## TASK DIRECTIONS
Retrieve every line of the data holding the word "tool".

## DATA BELOW
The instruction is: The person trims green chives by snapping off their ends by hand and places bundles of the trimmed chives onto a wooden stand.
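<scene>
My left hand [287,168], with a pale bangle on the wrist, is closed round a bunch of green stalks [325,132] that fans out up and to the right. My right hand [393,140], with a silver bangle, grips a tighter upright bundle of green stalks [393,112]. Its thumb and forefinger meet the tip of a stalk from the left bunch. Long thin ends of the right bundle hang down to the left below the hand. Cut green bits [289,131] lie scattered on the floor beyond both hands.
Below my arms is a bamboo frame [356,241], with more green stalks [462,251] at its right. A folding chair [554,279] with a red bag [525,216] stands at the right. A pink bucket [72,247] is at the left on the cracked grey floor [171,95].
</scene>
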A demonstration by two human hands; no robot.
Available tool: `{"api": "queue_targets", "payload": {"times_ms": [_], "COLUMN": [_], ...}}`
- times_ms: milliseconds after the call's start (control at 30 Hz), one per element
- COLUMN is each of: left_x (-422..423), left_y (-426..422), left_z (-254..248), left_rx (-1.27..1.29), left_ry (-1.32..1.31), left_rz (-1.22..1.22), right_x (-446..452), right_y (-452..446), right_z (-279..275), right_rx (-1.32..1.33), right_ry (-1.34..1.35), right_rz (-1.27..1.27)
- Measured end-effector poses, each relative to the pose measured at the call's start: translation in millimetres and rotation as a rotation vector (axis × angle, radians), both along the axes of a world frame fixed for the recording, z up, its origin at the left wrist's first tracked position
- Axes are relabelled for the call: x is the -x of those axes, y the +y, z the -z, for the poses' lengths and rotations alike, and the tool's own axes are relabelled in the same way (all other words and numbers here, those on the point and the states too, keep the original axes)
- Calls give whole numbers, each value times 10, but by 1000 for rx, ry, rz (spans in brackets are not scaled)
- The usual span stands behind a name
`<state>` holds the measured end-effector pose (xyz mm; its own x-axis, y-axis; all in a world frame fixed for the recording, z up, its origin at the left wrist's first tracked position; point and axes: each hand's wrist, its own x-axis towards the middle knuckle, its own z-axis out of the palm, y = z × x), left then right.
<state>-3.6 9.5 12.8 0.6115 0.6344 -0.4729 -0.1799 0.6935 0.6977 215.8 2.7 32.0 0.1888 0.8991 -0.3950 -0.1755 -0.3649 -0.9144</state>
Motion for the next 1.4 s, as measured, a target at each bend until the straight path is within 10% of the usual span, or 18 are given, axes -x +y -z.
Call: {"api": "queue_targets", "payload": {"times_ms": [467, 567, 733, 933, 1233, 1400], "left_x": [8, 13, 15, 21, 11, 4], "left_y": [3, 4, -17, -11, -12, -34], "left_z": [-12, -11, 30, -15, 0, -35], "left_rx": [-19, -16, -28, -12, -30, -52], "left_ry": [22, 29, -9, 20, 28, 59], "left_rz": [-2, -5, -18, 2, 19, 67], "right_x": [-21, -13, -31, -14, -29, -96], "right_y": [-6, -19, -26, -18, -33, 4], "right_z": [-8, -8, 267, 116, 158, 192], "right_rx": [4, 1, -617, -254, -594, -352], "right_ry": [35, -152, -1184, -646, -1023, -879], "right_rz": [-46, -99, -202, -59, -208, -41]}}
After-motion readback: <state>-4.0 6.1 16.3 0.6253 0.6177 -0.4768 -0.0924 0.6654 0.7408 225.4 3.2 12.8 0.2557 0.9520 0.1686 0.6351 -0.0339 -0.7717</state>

## REPLY
Available tool: `{"api": "queue_targets", "payload": {"times_ms": [_], "COLUMN": [_], ...}}`
- Axes are relabelled for the call: x is the -x of those axes, y the +y, z the -z, for the poses' lengths and rotations alike, and the tool's own axes are relabelled in the same way (all other words and numbers here, those on the point and the states too, keep the original axes)

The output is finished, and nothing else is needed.